■ EXERCISE
The lines to copy from the listing below are those that contain the string "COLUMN".

■ COLLECTED DATA
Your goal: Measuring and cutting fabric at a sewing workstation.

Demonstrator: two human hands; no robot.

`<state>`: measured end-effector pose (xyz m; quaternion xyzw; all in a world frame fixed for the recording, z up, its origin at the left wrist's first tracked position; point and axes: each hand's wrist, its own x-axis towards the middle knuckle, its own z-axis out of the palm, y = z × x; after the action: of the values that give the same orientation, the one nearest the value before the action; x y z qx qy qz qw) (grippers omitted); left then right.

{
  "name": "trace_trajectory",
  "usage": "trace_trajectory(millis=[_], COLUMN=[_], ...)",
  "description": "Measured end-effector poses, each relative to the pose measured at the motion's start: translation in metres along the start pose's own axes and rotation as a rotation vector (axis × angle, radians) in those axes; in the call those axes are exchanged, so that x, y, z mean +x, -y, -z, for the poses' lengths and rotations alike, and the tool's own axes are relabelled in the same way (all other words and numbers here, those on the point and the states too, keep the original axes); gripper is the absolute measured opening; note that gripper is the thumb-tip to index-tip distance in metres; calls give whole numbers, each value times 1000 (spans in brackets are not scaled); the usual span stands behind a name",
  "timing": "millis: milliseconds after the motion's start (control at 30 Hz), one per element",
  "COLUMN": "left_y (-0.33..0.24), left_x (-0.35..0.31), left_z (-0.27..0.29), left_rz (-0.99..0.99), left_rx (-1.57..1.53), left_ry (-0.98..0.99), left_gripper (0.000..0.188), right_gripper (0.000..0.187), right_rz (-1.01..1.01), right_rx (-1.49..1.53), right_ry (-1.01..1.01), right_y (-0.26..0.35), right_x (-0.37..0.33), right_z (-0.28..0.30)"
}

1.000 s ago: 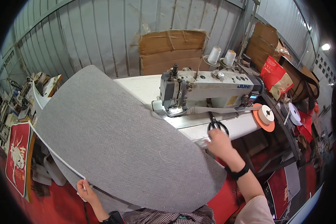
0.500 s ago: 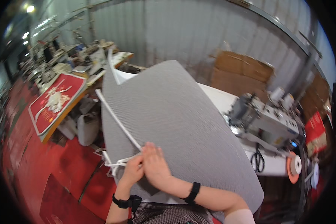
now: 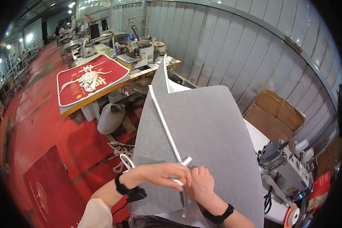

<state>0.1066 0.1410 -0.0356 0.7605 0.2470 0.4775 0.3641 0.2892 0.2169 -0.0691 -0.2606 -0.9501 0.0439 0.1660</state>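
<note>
A large grey ribbed mat [image 3: 212,125] spreads in front of me, its underside facing up. White binding tape [image 3: 164,123] runs down its left part toward my hands, and a short tape end sticks up beside my fingers. My left hand [image 3: 165,174] is closed in a pinch on the white tape, with a loop of it beside the wrist. Close against it, my right hand [image 3: 202,185] has its fingers curled on the grey mat where the tape passes. Its fingertips are partly hidden.
Left, a table holds a red mat [image 3: 114,72] with white scraps on it. A white sewing machine [image 3: 288,171] with thread cones stands right, near black-handled scissors [image 3: 268,201] and a tape reel [image 3: 292,216]. Cardboard [image 3: 275,114] leans on the metal wall. A white jug [image 3: 111,118] sits under the left table.
My view has swung left, so the mat and sewing machine appear farther right. My hands, earlier crossed and pressed flat on the mat, are now side by side, the left pinching the tape.
</note>
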Motion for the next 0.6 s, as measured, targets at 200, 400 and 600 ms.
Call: trace_trajectory(millis=[200,400,600], left_y=[48,36,48], left_x=[77,41,26], left_z=[-54,34,36], left_rz=[281,458,371], left_rx=[-249,-374,-17], left_ry=[180,-278,-517], left_gripper=[28,25,27], right_gripper=[24,19,15], right_rz=[147,-117,-107], right_rx=[76,325,210], right_ry=[-136,104,34], right_y=[-92,-39,-50], right_x=[-62,-39,-2], right_z=[-93,34,18])
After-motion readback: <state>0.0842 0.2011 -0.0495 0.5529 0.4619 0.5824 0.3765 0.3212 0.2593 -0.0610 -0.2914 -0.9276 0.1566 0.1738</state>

■ RESPONSE TO THIS EXERCISE
  "usage": "trace_trajectory(millis=[_], COLUMN=[_], ...)",
  "COLUMN": "left_y (-0.33..0.24), left_x (-0.35..0.31), left_z (-0.27..0.29), left_rz (-0.99..0.99), left_rx (-1.57..1.53), left_ry (-0.98..0.99), left_gripper (0.000..0.188), right_gripper (0.000..0.187), right_rz (-1.01..1.01), right_rx (-1.49..1.53), right_ry (-1.01..1.01), right_y (-0.26..0.35), right_x (-0.37..0.33), right_z (-0.28..0.30)"

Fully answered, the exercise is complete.